Libyan Deputy Foreign Minister Abdelati Obeidi has told the Greek Prime Minister that Libya wants a solution to the current crisis and wants the fighting to stop.
Mr Obeidi told the Greek Prime Minister he will next travel to Malta and Turkey.
Abdelati Obeidi had crossed from Libya into neighbouring Tunisia and from there flew to the Greek capital.
Last week Libyan Foreign Minister Moussa Koussa crossed into Tunisia and then flew from Djerba airport to southern England. The British government had said he had defected.
Britain sent a team of diplomats to Libya yesterday to meet with rebel leaders in the eastern town of Benghazi.
The delegation arrived yesterday and is headed up by Christopher Prentice, Britain's ambassador to Rome who also has served as the top British diplomat in Baghdad.
'It will build on the work of the previous team and seek to establish further information about the Interim National Council, its aims and more broadly what is happening in Libya,' the Foreign and Commonwealth Office said in a statement.
A team of British diplomats, which was reported to have included special forces soldiers, was captured by rebels in Benghazi in early March before being released and returned to Britain.
Meanwhile, forces loyal to Muammar Gaddafi have shelled a building in Misrata to try to dislodge rebels from their last big stronghold in western Libya.
Misrata rejected Gaddafi's rule in a revolt in February but it has been virtually cut off from the rest of the country since then.
Gaddafi's forces have restored control in most places in western Libya, leaving Misrata residents trapped and surrounded, with dwindling supplies.
The shells hit a building that was previously being used to treat the wounded from the fighting in Libya's third largest city.
At least one person has been killed and several others wounded in today's attack.
'We have one confirmed dead and we don't know how many wounded. The ambulances are arriving now, bringing the wounded,' said a resident in the town.
After weeks of shelling and encirclement, government forces appear to be gradually loosening the rebels' hold there, despite Western air strikes on pro-Gaddafi targets.
The rebels say they still control the city centre and the sea port, but Gaddafi's forces have pushed into the centre along the main thoroughfare.
A doctor who gave his name as Ramadan told Reuters by telephone from the city that 160 people, mostly civilians, had been killed in fighting in Misrata over the past seven days.
Ramadan, a British-based doctor who said he arrived in Misrata three days ago on a humanitarian mission, had no figure for the total toll since fighting began six weeks ago.
'But every week between 100 or 140 people are reported killed - multiply this by six and our estimates are 600 to 1,000 deaths since the fighting started,' he said.
One Benghazi-based rebel said food supplies are running low in Misrata.
'There are severe food shortages and we call on humanitarian organisations to help,' said the rebel called Sami.
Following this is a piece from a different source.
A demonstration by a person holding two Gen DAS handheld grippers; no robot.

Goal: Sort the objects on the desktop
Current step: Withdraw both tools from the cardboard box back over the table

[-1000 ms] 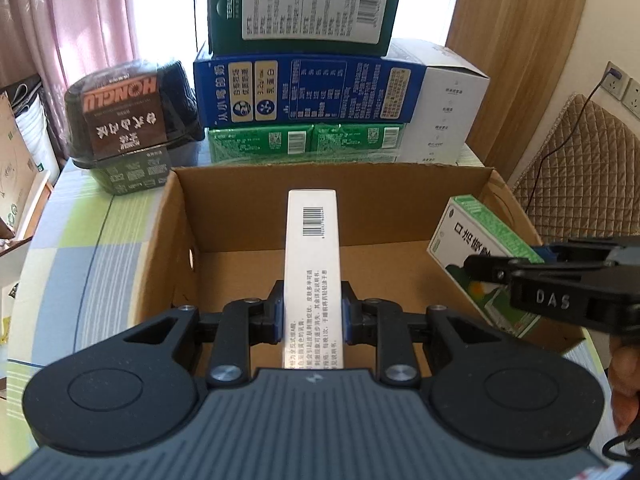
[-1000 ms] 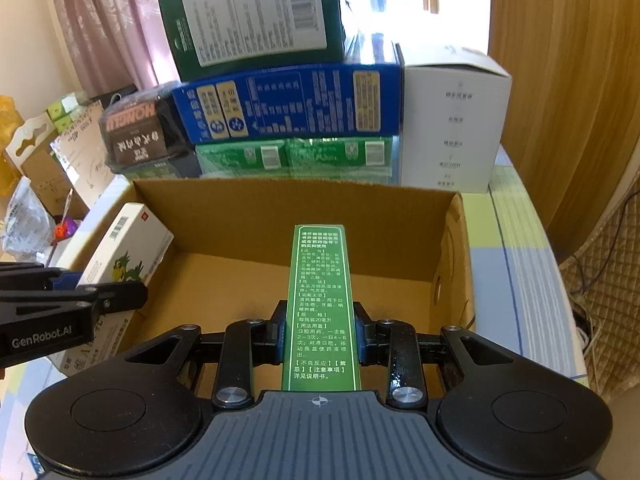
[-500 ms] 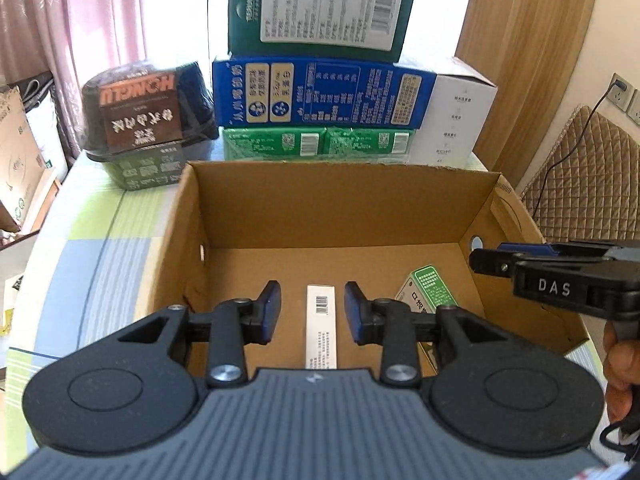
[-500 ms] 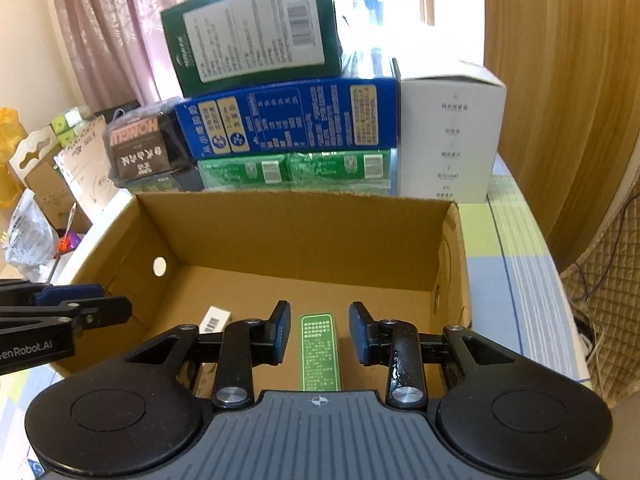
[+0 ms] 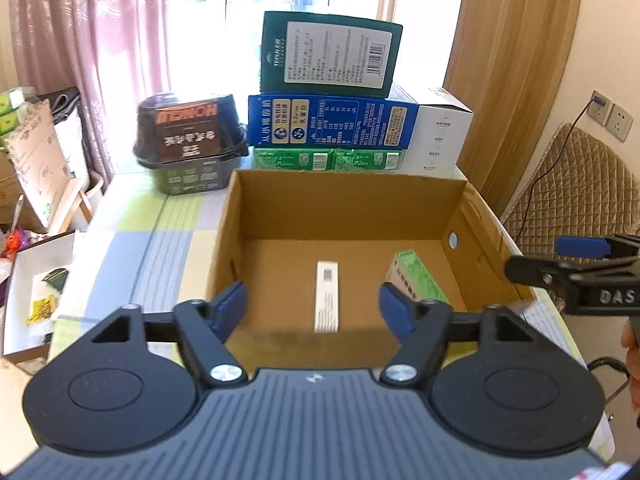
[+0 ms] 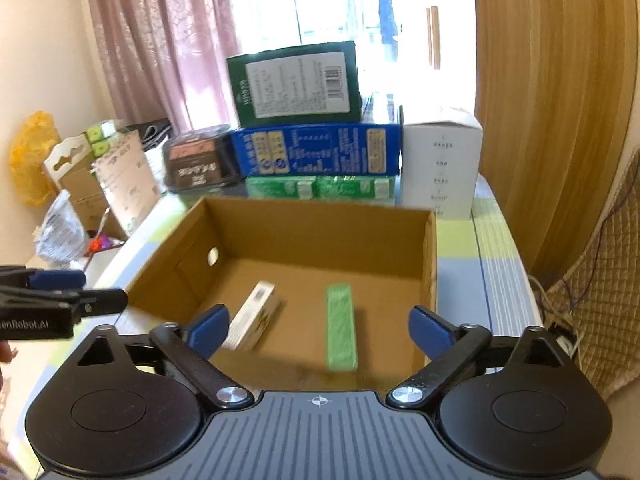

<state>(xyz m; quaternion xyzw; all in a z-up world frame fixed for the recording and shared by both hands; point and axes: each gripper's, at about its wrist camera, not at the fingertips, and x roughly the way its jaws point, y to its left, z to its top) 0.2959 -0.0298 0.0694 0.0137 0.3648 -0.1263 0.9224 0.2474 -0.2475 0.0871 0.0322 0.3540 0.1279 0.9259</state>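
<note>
An open cardboard box (image 5: 352,196) stands on the table; it also shows in the right wrist view (image 6: 320,220). On its floor lie a white medicine box (image 5: 327,297) and a green medicine box (image 5: 416,278). The right wrist view shows the same white box (image 6: 256,315) and green box (image 6: 341,326). My left gripper (image 5: 313,309) is open and empty above the box's near edge. My right gripper (image 6: 320,330) is open and empty above the near edge too. Each gripper shows at the side of the other's view.
A stack of dark green, blue, green and white cartons (image 5: 332,120) stands behind the cardboard box, with a black food container (image 5: 190,140) to its left. Clutter and paper bags (image 6: 100,184) lie off the table's left. A padded chair (image 5: 580,192) is on the right.
Both grippers let go of their medicine boxes, which now lie on the cardboard box's floor. Both have opened wide and pulled back and up.
</note>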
Accounts from Misrata cannot be independently verified because the Libyan authorities are not allowing journalists to report freely from the city, which is 200km east of Tripoli.
Gaddafi's tanks also bombarded the town of Zintan, which is about 160km southwest of Tripoli.
Elsewhere, rebels are trying to halt an advance by Gaddafi’s forces in the east of the country.
The rebels have lost territory they gained last week and are now retreating back to Ajdabiya.